Monday, January 6, 2014

Lightning Lint Causes iPhone Charging Problems

Adam C. Engst:

No crud was visible in the Lightning port, and a quick blast with a can of compressed air didn’t blow out anything I could see, but even so, it solved the problem. Since I cleaned out the port, the iPhone charges properly with any Lightning cable, and with no pressure necessary. Others have reported using a paperclip or pin to clean out the Lightning port, but the compressed air approach seems safer.

This has happened twice already with my iPhone 5s. Neither time did I see anything blown out. I don’t recall ever having charging problems with my 30-pin iPhones, despite the larger receptacle.

5 Comments

[...] Link. My case has a plug that covers the connector. We had major lint in our 30 pins. [...]

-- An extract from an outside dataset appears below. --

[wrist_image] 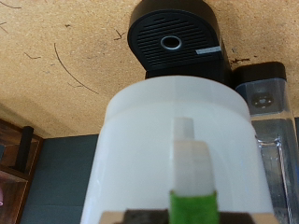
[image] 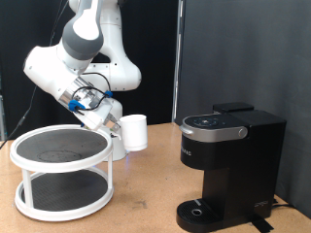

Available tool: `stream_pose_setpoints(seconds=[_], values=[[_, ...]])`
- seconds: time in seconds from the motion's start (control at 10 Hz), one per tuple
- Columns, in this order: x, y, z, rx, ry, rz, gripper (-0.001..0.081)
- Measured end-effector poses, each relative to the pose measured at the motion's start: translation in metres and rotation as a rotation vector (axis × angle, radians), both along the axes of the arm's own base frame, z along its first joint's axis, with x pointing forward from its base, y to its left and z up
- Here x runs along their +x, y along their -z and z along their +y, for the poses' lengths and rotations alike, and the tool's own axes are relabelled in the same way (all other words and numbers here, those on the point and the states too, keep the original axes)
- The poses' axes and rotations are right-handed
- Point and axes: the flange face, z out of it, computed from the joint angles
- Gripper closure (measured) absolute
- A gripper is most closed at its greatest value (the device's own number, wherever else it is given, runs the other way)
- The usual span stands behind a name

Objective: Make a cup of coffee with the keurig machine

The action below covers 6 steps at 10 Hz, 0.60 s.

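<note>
The white cup (image: pixel 133 132) is held in the air by my gripper (image: pixel 115 127), between the round stand and the black keurig machine (image: pixel 229 163). In the wrist view the cup (wrist_image: pixel 177 131) fills the middle, with one green-tipped finger (wrist_image: pixel 192 182) lying across its wall. The gripper is shut on the cup's rim side. The keurig machine stands at the exterior view's right, lid down, with its round drip base (image: pixel 201 211) at the bottom. In the wrist view the machine's black top (wrist_image: pixel 174 39) shows beyond the cup.
A white two-tier round stand (image: pixel 61 170) with dark shelves stands at the exterior view's left on the wooden table (image: pixel 146 209). The machine's clear water tank (wrist_image: pixel 271 112) shows in the wrist view. A black curtain hangs behind.
</note>
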Motion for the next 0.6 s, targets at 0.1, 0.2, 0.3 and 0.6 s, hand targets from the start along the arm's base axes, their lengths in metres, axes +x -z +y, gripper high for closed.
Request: stream_pose_setpoints(seconds=[0.1,0.2,0.3,0.6], values=[[0.000,0.003,0.001,0.002,0.008,0.036,0.0802],[0.002,0.008,0.004,-0.007,0.017,0.076,0.0802],[0.005,0.015,0.007,-0.022,0.028,0.108,0.0802],[0.019,0.034,0.015,-0.067,0.050,0.139,0.0802]])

Funny just last week, I cleaned up my iPhone 4S connector, after realizing accumulated lint was what prevented the cable to get in. But that's after 2 years of very frequent stays in my jean pockets. I bet the Apple Store geniuses see it all the time.

It was kind of hard to get the lint out, all squished in by my previous efforts pushin the 30-pin plug (it had gotten harder in the past few months).

I had this happen with my 5. Keep it in my jean pocket daily. I thought the port was defective, as I couldn't get it to consistently charge after plugging in (or I had to wiggle it a certain way). Finally one night I ended up taking a toothpick to both the lightning port and my earbud jack. got a fair amount out of both. Worked like new after.

Haven't had a problem with the Lightning port, fortunately. Did manage to get a small stone wedged into the 30 pin port of my iPad 3 at one point...

Sadly I work for Apple and I have never seen this issue until it happened with my iPhone 5s. Didn't even think about canned air because I don't keep it around, bit investing in some tonight.